Ce jeudi 10 septembre, le parti du Rassemblement National des Indépendants (RNI) réunit, à 17h, son bureau exécutif à Rabat. Une décision importante doit y être pris: Quel allié soutenir pour la présidence des conseils régionaux de Tanger-Tétouan-El Hoceima et de Casablanca-Settat?
Selon des sources bien informées, le RNI a déjà réalisé un deal avec le PAM, la réunion de ce jeudi ne fera que l’entériner. Le deal en question a permis à Ilyass El Omari de s’assurer une majorité théorique pour prendre la présidence de la région de Tanger-Tétouan-El Hoceima. L’homme du PAM n’a déposé sa candidature que mercredi 9 septembre vers 20h du soir, après avoir verrouillé sa majorité.
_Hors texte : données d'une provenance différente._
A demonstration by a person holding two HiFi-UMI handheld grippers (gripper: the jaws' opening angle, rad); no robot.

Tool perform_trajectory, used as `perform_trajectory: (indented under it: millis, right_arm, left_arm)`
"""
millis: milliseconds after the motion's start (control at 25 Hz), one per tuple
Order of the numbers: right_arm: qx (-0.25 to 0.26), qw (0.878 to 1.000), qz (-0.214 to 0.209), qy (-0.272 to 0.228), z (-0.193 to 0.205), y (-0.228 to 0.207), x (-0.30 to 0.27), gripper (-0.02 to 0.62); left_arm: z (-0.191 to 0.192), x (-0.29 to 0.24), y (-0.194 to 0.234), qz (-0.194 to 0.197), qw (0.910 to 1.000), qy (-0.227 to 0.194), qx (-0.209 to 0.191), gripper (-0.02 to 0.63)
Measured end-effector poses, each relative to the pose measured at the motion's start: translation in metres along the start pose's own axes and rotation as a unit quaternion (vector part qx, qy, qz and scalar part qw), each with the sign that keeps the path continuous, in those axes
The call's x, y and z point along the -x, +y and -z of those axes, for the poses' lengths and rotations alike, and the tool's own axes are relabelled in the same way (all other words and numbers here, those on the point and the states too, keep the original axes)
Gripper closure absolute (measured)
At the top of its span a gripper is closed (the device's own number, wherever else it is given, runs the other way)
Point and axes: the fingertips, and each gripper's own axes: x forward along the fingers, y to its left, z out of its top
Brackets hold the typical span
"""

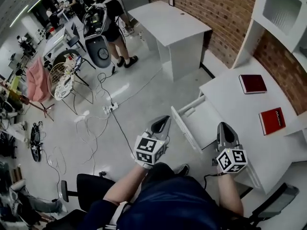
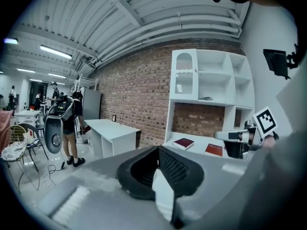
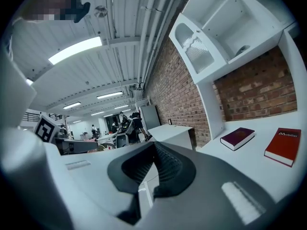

Pour s’assurer de la fidélité de ses futurs alliés, le PAM a dû faire des concessions. En effet, ne disposant pas de majorité dans le conseil régional après la correction arithmétique privant l’Union Socialiste des Forces Populaires (USFP) d’un siège, le PAM se devait de s’adjuger le joker du RNI qui dispose de huit sièges au sein du conseil de Tanger-Tétouan-El Hoceima.
En contrepartie, le PAM soutiendra la présidence de Abdelilah Hsissen du RNI à la commune de Larache. Mieux encore, pour renforcer davantage ses chances dans les régionales, le PAM a promis la présidence de la commune de Laksar à Mohamed Simo, un parlementaire du Mouvement Populaire (MP).
Contacté par Médias 24, Ilyass El Omari ne confirme pas ces tractations et ne les infirme pas. «La décence politique voudrait qu’on s’adresse à toutes les parties, même aux élus de la majorité gouvernementale pour discuter de l’avenir de la région», déclare-t-il à Médias 24. Et d’ajouter, «pour l’instant, rien n’est acquis», une façon de dire qu’un renversement de situation reste toujours possible.
Pour la région de Casablanca-Settat, la présidence de Mustapha Bakkoury a, elle aussi, besoin d’une majorité confortable. Le joker RNI est également sollicité par le PAM. D’après nos sources, il est bien acquis pour Bakkoury.
Le PJD, qui trône en maître incontesté au conseil de la ville de Casablanca, n’a pas forcément d’ambition pour le conseil régional, même s'il présente un poids lourd, Abdessamad Haikeur.
En revanche, le PAM compte énormément sur cette présidence. La position du RNI, qui en principe ne devrait pas gêner les calculs du PJD, a quand même valeur de trahison politique. La majorité gouvernementale survira-t-elle à ce coup? L’avenir nous le dira.